**INSTRUCTIONS FOR THE TASK:**
Once the line with "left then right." is found in the entries below, print it and each following line exactly, stopping after the line with "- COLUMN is"; print nothing else.

**DATASET EXTRACT:**
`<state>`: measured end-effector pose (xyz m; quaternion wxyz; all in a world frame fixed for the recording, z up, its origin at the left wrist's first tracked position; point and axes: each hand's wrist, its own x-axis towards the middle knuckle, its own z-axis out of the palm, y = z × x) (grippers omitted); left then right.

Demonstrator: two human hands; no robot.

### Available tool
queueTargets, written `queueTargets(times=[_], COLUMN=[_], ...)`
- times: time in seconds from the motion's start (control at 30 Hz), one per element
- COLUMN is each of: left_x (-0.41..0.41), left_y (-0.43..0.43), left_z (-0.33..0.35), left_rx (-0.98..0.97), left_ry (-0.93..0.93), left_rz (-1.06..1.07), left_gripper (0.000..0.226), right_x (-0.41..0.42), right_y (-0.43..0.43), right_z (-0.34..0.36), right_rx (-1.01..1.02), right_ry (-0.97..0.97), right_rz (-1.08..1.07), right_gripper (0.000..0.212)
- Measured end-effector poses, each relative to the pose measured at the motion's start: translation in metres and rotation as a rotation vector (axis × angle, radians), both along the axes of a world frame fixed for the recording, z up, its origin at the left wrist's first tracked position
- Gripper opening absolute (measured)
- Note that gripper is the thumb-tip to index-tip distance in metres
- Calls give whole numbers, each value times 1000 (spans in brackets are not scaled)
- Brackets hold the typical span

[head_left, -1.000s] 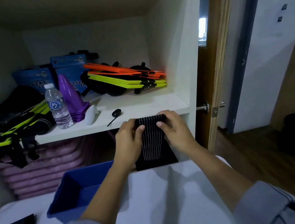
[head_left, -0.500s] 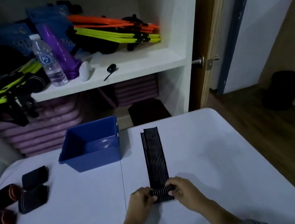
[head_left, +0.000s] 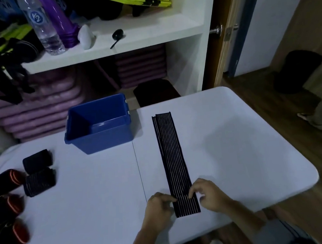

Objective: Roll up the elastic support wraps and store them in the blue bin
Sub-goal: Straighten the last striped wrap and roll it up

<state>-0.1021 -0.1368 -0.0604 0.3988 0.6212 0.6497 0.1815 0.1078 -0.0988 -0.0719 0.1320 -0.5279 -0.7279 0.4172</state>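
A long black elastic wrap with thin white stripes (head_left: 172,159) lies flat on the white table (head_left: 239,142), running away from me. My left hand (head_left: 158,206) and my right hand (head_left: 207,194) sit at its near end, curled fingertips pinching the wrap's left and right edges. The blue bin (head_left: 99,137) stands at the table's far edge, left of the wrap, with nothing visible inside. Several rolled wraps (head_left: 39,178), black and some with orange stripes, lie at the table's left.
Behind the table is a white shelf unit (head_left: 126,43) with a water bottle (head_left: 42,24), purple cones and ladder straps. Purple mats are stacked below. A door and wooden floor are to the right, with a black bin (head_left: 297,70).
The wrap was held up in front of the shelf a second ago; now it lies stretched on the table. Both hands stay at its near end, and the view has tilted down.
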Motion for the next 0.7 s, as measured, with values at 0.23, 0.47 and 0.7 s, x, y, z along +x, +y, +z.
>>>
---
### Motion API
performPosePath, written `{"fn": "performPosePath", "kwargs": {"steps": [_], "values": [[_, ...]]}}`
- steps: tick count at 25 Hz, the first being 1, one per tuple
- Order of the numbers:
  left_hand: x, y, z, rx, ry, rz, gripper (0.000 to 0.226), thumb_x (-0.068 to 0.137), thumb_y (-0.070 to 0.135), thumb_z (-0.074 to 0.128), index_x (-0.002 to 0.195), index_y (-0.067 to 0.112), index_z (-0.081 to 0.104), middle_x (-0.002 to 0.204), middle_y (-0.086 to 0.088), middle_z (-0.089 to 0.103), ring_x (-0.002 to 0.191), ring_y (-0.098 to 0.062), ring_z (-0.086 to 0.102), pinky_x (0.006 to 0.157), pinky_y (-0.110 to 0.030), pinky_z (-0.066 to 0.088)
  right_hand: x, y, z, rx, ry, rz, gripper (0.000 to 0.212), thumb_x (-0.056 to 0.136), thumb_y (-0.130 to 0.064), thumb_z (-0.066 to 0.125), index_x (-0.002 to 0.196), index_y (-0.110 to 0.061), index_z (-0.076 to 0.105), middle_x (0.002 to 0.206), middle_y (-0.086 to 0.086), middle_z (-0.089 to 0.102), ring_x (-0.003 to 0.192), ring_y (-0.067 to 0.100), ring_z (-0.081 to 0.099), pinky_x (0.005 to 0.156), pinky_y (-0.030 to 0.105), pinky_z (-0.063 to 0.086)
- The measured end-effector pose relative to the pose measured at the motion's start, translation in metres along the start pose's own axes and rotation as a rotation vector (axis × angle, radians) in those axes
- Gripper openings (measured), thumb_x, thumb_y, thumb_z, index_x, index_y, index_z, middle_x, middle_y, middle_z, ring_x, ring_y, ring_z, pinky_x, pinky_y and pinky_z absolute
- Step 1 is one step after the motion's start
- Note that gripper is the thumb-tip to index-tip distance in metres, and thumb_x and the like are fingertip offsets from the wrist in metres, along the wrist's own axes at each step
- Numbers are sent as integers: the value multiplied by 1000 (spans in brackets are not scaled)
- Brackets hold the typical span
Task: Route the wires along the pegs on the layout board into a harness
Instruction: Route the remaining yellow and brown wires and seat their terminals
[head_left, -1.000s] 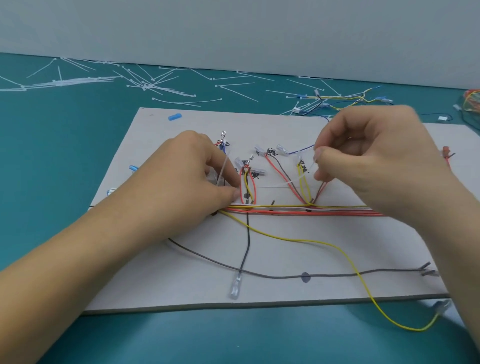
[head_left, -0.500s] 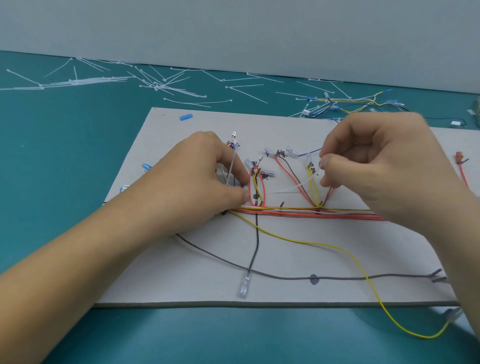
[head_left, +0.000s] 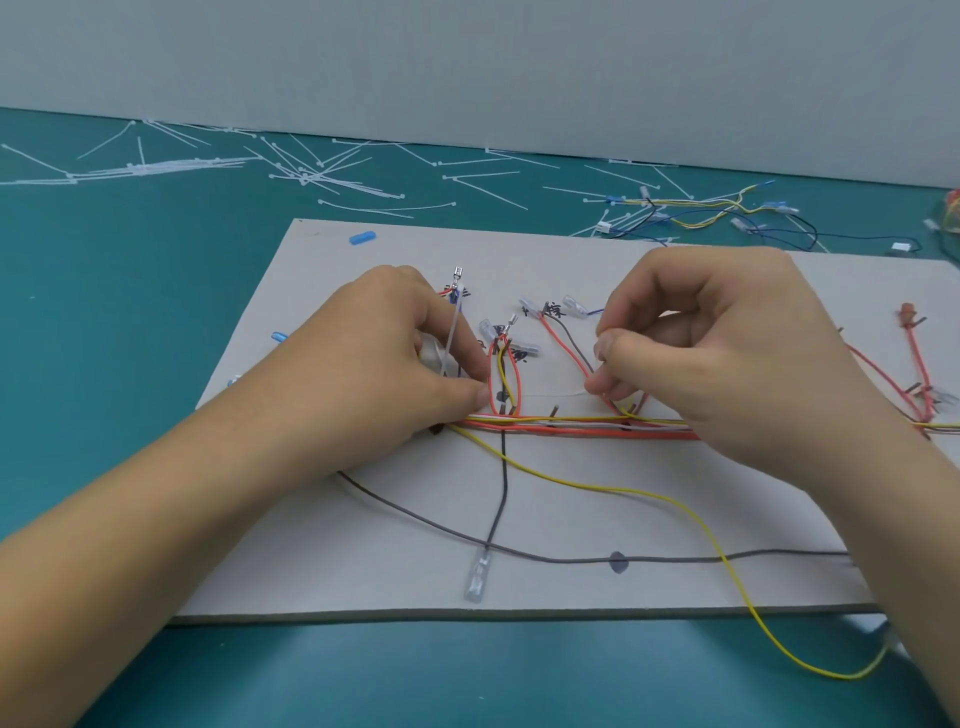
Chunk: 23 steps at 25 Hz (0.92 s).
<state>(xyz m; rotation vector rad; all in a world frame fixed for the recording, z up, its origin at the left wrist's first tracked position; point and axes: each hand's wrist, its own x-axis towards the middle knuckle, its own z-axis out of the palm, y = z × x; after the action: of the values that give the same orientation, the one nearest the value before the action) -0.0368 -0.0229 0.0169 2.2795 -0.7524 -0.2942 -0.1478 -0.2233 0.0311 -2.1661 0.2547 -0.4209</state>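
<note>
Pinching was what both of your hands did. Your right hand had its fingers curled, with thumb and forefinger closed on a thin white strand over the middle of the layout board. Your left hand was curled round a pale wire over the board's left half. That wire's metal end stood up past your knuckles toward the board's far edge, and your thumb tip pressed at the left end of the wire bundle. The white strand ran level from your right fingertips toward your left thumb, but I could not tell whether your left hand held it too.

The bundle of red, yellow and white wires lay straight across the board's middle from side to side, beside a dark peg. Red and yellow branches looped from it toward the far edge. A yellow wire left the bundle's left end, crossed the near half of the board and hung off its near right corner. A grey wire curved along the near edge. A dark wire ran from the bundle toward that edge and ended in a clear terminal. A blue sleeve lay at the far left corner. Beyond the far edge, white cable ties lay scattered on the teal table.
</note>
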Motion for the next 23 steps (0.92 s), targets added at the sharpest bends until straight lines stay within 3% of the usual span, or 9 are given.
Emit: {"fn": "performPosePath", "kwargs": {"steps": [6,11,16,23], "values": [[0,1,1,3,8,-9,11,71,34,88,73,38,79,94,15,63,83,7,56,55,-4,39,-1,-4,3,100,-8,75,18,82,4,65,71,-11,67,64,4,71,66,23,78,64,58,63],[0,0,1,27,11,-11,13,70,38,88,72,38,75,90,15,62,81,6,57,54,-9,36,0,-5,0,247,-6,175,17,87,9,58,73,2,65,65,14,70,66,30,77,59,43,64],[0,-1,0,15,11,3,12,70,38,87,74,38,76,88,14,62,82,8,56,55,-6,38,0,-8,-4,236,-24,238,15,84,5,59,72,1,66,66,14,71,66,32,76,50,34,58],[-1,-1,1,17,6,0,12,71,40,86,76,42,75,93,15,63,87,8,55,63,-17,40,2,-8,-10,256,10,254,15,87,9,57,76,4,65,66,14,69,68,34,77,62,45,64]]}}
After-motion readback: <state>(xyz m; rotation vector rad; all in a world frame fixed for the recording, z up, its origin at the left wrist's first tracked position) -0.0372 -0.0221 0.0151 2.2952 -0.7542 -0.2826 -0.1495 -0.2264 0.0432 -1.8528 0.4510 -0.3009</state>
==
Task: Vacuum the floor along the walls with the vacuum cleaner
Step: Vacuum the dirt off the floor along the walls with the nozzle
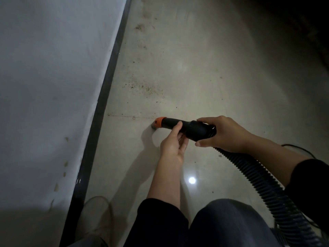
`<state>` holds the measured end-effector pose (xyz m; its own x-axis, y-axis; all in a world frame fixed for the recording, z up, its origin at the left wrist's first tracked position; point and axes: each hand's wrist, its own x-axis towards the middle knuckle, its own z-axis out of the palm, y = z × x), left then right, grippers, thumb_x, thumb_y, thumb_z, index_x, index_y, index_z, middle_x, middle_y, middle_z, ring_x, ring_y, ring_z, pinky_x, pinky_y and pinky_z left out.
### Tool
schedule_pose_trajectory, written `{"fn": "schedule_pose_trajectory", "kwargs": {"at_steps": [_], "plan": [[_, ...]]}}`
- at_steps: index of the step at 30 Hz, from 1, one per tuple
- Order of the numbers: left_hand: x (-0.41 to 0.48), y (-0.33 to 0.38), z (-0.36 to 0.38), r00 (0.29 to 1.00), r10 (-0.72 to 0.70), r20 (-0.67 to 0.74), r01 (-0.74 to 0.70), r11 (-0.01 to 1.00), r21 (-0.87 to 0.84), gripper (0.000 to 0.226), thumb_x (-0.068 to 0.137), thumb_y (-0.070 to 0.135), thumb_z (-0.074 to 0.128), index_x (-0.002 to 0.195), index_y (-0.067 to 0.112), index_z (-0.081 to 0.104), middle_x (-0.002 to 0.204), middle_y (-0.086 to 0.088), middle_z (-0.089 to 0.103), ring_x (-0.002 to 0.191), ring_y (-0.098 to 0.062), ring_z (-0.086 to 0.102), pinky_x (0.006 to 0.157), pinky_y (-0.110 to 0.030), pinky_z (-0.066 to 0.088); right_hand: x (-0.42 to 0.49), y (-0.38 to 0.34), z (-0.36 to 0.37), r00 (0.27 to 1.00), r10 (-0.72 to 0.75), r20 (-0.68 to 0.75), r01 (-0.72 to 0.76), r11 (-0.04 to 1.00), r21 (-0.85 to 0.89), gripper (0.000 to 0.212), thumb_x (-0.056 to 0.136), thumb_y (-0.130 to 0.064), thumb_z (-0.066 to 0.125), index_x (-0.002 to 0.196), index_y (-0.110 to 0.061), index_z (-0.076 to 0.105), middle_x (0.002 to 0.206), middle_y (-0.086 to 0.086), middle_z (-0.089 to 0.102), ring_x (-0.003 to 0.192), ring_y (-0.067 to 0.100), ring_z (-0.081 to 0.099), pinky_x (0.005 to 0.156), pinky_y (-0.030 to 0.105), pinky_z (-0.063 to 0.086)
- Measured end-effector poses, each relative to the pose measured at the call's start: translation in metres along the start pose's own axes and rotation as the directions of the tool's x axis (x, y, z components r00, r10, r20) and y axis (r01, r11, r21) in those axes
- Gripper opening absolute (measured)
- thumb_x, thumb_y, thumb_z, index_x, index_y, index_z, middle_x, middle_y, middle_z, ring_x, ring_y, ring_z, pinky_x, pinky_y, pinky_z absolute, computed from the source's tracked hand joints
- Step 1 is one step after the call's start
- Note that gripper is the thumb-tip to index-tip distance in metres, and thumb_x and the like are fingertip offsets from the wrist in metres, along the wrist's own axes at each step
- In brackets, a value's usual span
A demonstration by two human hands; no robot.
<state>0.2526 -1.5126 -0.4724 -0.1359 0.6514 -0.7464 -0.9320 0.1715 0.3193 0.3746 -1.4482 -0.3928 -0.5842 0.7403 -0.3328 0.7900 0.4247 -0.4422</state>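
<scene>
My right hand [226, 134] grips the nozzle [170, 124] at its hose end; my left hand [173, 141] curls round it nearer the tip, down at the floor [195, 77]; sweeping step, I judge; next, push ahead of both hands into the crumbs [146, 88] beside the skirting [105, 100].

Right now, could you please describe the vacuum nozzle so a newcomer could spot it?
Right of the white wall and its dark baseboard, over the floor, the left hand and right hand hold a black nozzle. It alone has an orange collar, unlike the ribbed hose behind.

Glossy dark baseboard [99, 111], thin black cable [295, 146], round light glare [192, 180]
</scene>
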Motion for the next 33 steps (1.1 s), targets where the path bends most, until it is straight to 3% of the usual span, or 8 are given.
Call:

**WRITTEN RESPONSE:**
`<state>`: measured end-effector pose (xyz m; quaternion wxyz; all in a world frame fixed for the recording, z up, its origin at the left wrist's first tracked position; point and axes: each hand's wrist, its own x-axis towards the middle knuckle, its own z-axis out of the palm, y = z × x) (grippers omitted); left then right.

Demonstrator: two human hands; no robot.

### Available tool
queueTargets, written `queueTargets(times=[_], COLUMN=[_], ...)`
- times: time in seconds from the motion's start (control at 30 Hz), one per element
- COLUMN is each of: left_x (-0.41..0.41), left_y (-0.43..0.43), left_z (-0.33..0.35), left_rx (-0.98..0.97), left_ry (-0.93..0.93), left_rz (-1.06..1.07), left_gripper (0.000..0.226), right_x (-0.41..0.42), right_y (-0.43..0.43), right_z (-0.34..0.36), right_rx (-1.01..1.02), right_ry (-0.97..0.97), right_rz (-1.08..1.07), right_gripper (0.000..0.212)

No further answer is required.